A Phrase That Outlived Its Definition
What’s even more fascinating about this is that even as the Army coined the term, they were sceptical of it. The 1972 conference formally recommended that “use of the terms ‘soft skill’ and ‘hard skill’ be deemphasized or discontinued,” noting that the categories were ambiguous and potentially misleading. The Army listened, the rest of the world didn’t.
Over the following decades, “soft skills” migrated out of military training manuals and into business schools, corporate HR departments, and self-help books. Along the way, its meaning shifted substantially. What had been a neutral technical distinction became a loaded value judgment.
“Soft” became increasingly fuzz – things that are hard to measure, hard to teach, and maybe not entirely serious and potentially dismissive. Meanwhile, “hard skills” became synonymous with technical expertise: coding, accounting, engineering. The kind of credentials you can list on a résumé with a number attached.
The irony is profound. The Army hadn’t been dismissive of soft skills at all.

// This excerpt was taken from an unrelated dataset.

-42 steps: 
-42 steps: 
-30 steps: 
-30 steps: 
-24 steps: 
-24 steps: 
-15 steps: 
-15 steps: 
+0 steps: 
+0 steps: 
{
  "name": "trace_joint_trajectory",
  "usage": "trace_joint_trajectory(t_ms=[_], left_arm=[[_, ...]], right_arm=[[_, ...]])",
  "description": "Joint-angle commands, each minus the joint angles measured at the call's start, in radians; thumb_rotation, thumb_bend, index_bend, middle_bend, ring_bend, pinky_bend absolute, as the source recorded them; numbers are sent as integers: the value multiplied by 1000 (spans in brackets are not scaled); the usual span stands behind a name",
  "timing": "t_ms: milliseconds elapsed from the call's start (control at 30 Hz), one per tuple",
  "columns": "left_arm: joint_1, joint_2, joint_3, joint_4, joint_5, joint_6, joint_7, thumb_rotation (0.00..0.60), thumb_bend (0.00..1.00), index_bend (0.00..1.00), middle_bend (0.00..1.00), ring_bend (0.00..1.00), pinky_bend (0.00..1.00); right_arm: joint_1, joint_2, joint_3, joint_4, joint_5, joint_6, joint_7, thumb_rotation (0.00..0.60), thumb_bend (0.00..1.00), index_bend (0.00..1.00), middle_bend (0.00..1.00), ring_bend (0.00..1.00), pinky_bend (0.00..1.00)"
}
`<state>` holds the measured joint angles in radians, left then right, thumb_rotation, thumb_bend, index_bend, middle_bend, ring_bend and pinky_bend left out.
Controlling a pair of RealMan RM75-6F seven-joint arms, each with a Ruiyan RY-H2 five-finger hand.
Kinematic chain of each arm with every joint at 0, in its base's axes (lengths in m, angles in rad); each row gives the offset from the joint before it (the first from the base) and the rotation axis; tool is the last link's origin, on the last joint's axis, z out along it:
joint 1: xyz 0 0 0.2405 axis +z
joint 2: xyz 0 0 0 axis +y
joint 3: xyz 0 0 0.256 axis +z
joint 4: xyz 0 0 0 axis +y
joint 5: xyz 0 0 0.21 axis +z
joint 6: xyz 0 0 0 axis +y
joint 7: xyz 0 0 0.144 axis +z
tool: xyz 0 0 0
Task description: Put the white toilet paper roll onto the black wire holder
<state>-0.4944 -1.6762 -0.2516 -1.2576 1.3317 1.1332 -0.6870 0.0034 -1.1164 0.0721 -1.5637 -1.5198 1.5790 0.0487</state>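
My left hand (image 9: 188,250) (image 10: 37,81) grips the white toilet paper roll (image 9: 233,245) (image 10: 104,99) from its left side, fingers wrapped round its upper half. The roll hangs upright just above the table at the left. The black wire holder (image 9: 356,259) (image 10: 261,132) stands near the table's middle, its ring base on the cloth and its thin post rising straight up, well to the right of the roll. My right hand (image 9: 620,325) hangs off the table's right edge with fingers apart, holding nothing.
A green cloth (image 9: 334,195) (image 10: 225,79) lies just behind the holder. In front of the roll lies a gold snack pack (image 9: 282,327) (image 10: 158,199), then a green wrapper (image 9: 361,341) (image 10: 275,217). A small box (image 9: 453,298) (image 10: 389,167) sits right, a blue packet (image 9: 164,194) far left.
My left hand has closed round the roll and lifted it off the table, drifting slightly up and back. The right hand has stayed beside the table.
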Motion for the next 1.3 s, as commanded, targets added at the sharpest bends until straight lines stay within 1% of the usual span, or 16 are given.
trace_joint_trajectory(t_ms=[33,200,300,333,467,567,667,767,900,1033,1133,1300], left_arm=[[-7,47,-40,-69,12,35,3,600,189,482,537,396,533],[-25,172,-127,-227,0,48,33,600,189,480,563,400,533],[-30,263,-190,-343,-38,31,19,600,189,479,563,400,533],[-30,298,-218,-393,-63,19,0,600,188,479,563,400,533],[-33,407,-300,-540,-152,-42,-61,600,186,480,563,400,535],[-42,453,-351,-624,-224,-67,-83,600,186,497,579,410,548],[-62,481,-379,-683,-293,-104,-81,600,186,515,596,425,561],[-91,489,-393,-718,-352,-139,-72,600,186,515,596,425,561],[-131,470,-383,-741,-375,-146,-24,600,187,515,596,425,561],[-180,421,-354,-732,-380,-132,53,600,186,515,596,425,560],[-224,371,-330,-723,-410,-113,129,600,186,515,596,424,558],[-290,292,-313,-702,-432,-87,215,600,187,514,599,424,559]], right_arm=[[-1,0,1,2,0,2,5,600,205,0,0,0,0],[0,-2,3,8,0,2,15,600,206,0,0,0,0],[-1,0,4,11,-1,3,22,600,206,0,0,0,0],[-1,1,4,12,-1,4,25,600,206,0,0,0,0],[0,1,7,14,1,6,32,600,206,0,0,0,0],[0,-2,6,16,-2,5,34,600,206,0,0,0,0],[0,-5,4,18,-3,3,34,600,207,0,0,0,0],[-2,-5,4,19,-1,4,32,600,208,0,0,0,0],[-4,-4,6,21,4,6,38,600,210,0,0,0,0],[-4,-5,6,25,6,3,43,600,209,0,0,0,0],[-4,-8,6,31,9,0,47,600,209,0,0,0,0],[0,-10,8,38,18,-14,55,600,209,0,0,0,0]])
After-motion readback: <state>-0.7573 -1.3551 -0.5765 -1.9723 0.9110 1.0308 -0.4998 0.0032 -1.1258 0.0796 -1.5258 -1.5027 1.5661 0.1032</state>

They’d been trying to take them more seriously and find ways to rigorously develop and assess capabilities they recognised as crucial to military effectiveness. The whole point of the conference was to treat leadership and communication with the same systematic attention as rifle maintenance. The word “soft” was meant to be descriptive, not diminutive.

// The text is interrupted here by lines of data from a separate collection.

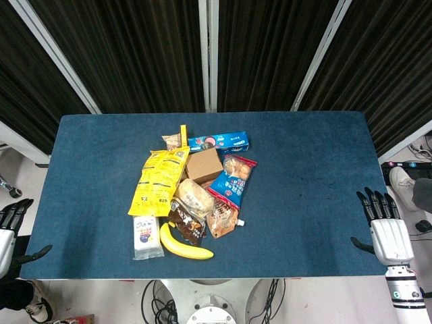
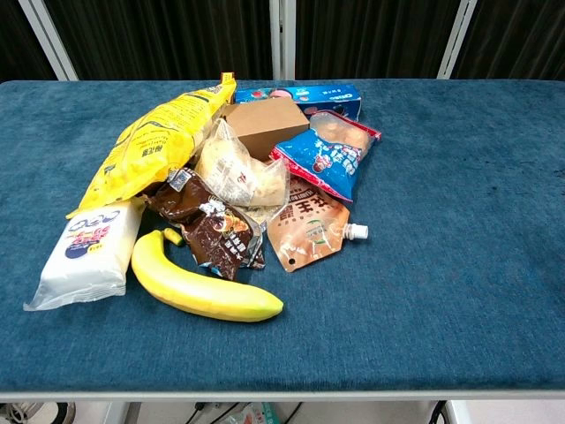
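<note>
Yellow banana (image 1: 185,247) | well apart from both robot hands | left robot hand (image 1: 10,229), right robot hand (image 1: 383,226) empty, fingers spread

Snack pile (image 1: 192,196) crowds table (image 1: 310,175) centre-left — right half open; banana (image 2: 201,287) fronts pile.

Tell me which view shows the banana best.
Chest view: the banana lies close to the camera, its whole length visible, beside the white packet. Head view shows it small, from above, at the pile's near edge.
</note>
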### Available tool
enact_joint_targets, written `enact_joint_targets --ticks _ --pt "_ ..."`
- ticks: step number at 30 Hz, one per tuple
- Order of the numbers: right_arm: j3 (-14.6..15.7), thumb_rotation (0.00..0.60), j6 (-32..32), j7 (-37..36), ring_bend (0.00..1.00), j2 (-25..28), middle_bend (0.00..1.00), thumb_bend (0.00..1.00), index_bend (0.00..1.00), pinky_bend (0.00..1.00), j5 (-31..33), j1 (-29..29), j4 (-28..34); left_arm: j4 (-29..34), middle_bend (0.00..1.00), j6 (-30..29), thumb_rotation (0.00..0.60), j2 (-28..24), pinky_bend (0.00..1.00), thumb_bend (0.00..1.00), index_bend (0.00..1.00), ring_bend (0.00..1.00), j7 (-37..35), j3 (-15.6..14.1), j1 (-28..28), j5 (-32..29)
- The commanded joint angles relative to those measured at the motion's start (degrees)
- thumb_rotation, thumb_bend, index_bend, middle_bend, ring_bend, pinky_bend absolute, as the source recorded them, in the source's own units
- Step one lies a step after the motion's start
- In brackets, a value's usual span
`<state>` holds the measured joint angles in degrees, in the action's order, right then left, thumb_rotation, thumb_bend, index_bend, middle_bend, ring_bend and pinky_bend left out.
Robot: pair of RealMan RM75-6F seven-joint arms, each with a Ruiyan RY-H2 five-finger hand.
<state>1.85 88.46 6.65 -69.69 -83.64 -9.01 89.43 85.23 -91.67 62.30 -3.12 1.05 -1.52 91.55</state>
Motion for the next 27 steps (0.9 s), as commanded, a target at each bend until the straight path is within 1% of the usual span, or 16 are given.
enact_joint_targets --ticks 1,11,17,20,23,27 --pt "-0.4 0.6 -0.1 -0.2 0.0 -0.2 0.0 0.0 0.0 0.0 -0.4 0.2 0.0 0.0 0.11 0.0 0.452 0.0 0.24 0.0 0.1 0.12 0.0 0.0 0.0 0.0" --pt "-1.7 0.6 -2.0 0.0 0.0 -0.3 0.0 0.0 0.0 0.0 -0.9 0.3 -0.1 0.1 0.11 -0.3 0.452 -0.1 0.24 0.0 0.1 0.12 0.1 -0.2 0.3 0.0" --pt "-2.8 0.6 -4.2 1.9 0.0 0.0 0.0 0.0 0.0 0.0 -3.3 -2.0 1.4 0.3 0.11 0.0 0.451 -0.4 0.24 0.0 0.1 0.12 0.1 -0.3 0.3 -0.3" --pt "-3.9 0.6 -7.2 4.9 0.0 0.0 0.0 0.0 0.0 0.0 -3.6 -4.4 2.6 0.3 0.11 0.2 0.454 -0.4 0.24 0.0 0.1 0.12 0.1 -0.4 0.2 -0.4" --pt "-6.0 0.6 -11.4 8.9 0.0 -0.8 0.0 0.0 0.0 0.0 -2.6 -7.9 3.8 0.3 0.11 0.3 0.451 -0.1 0.24 0.0 0.1 0.12 0.1 -0.4 0.2 -0.5" --pt "-9.4 0.6 -18.5 13.7 0.0 -3.9 0.0 0.0 0.0 0.0 1.6 -13.2 3.5 0.3 0.11 0.3 0.453 0.2 0.24 0.0 0.1 0.12 0.2 -0.6 0.3 -0.3"
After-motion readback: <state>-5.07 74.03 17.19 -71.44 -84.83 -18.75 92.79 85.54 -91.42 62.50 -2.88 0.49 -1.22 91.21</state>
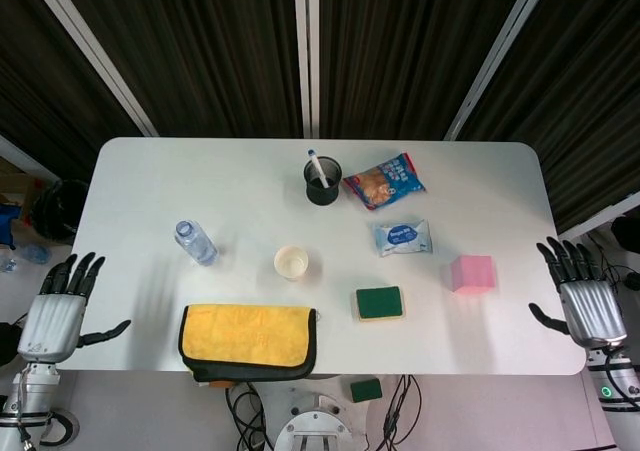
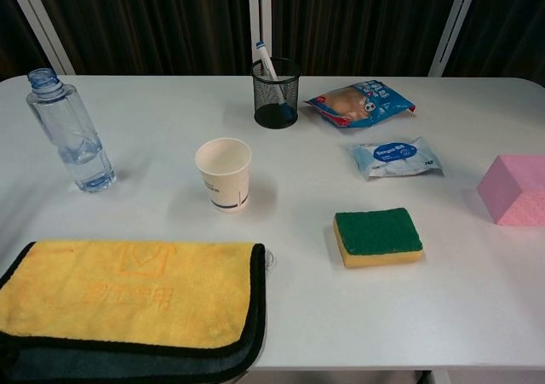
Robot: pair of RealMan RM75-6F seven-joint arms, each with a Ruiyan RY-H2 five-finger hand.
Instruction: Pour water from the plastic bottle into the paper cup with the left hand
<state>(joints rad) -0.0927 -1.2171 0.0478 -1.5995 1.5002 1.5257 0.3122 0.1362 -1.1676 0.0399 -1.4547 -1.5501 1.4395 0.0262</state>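
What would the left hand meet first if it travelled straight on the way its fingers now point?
Probably nothing: the left hand sits off the table's left edge, fingers aimed along it, so the plastic bottle lies well aside. Depth is uncertain.

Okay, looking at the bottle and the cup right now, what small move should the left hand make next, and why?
Probably bring the left hand in toward the plastic bottle to grasp it. The hand is open at the table's left edge, holding nothing, well apart from the bottle, which stands upright and uncapped left of the paper cup.
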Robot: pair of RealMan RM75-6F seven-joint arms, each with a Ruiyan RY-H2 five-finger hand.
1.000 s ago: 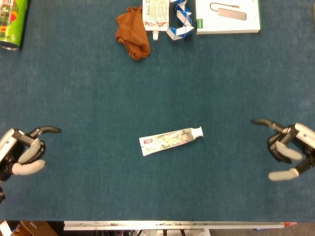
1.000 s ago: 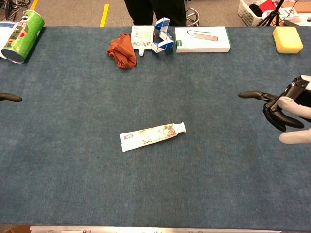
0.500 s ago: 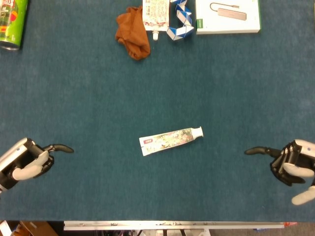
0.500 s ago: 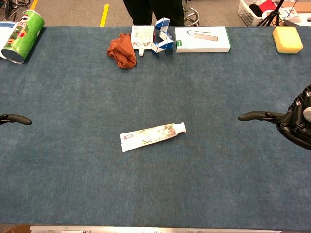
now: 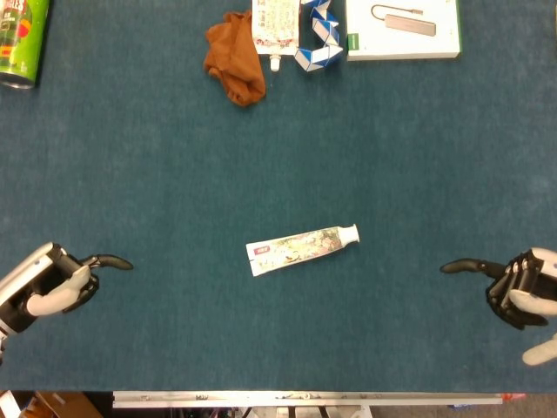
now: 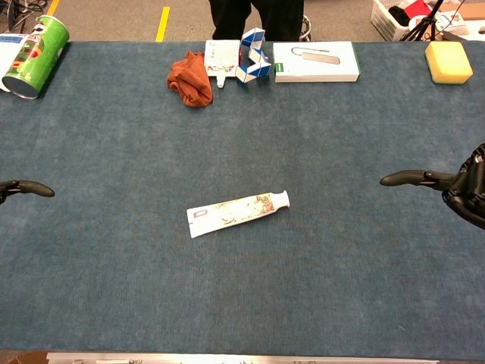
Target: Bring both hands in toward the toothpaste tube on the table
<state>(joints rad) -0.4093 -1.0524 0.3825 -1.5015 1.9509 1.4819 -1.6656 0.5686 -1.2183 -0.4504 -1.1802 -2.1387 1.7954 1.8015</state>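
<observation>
The toothpaste tube (image 5: 302,248) lies flat near the middle of the blue table, white cap to the right; the chest view shows the toothpaste tube (image 6: 237,212) too. My left hand (image 5: 54,282) is far to its left near the front edge. It holds nothing, and one dark finger points at the tube. Only that fingertip of the left hand (image 6: 24,186) shows in the chest view. My right hand (image 5: 520,289) is far to the tube's right, also holding nothing, one finger stretched toward the tube. In the chest view the right hand (image 6: 457,187) sits at the frame's edge.
Along the far edge lie an orange cloth (image 5: 235,57), a white pouch (image 5: 276,23), a blue-and-white twist puzzle (image 5: 318,37) and a white box (image 5: 402,28). A green can (image 5: 19,40) lies far left, and a yellow sponge (image 6: 448,61) sits far right.
Over the second, both hands dropped toward the front edge and turned, each stretching one finger toward the tube. In the last half second the right hand slipped slightly right. The tube has not moved.
</observation>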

The Rebrand That Hasn’t Stuck
For decades now, critics have argued that the term “soft skills” does these capabilities a disservice. We’re certainly not the first ones to decry the use of soft as incorrect. The word “soft” implies the opposite of what we actually mean — that these skills are somehow easier, less rigorous, or less important than technical ones.
Proposed alternatives have proliferated: people skills, human skills, power skills, core skills, essential skills, transferable skills, interpersonal skills, and emotional intelligence. And, I’ll say it, Capacities of a Thriving Workplace (the framework we created).
Seth Godin, the marketing writer, has argued passionately that we should retire the term entirely, noting that calling empathy and communication “soft” is precisely why organisations chronically underinvest in developing them.
We couldn’t agree more with him. Language shapes perception and perception has real consequences — in hiring, in training budgets, in how we design schools and measure career success.
What the Origin Actually Tells Us
There’s something clarifying about knowing where this phrase came from. The U.S. Army — not an institution typically associated with emotional sensitivity — recognised over fifty years ago that the skills most resistant to a checklist are often the skills most responsible for success or failure.
They saw it on the battlefield: technically proficient units that fell apart, and less-equipped units that performed brilliantly, and the difference came down to how people communicated, trusted each other, and followed — or became — effective leaders.
What they named “soft” skills, we might more honestly call human skills or capacities. The things machines cannot do, that algorithms struggle to replicate, and that no amount of technical training alone can substitute for.
The Army figured this out by 1972. Most of us are still catching up.
The full proceedings of the 1972 CONARC Soft Skills Training Conference are available as a scanned document — a 340-page, five-volume record of the moment someone first put a name to something that had always been there.